In the material below, write out each line word for word and omit the pictures.

Data extract Start Marker

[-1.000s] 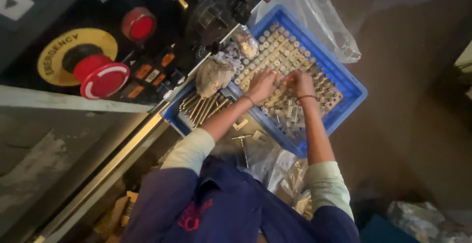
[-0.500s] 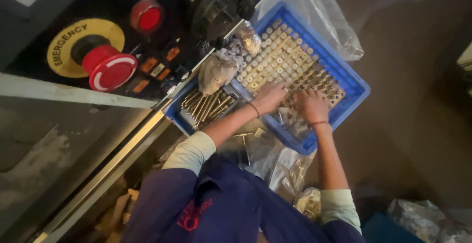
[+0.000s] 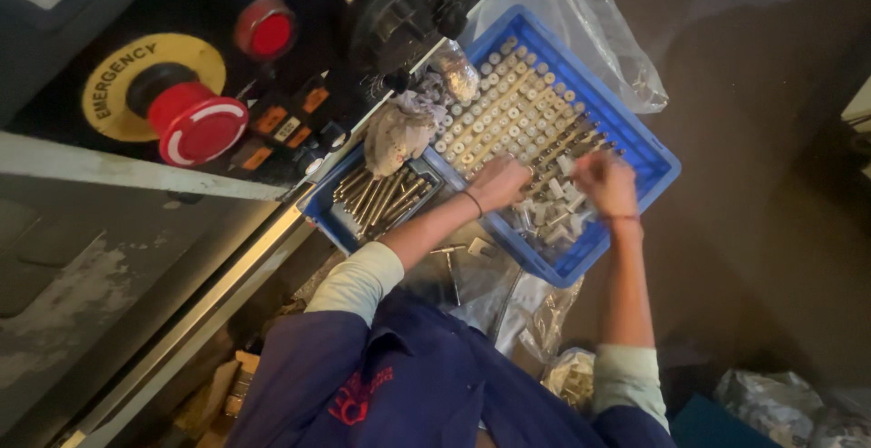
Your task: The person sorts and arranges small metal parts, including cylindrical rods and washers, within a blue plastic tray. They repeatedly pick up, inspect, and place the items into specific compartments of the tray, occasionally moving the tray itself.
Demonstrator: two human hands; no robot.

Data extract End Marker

**Response area:**
[-1.000s] 
[-0.500s] 
[+0.000s] 
Your task: The person sorts and arranges small metal parts, including cylindrical rods and washers, within a blue plastic tray. They repeatedly pick up, inspect, and place the items into specific compartments of the tray, occasionally moving the tray itself.
Demonstrator: two human hands; no robot.

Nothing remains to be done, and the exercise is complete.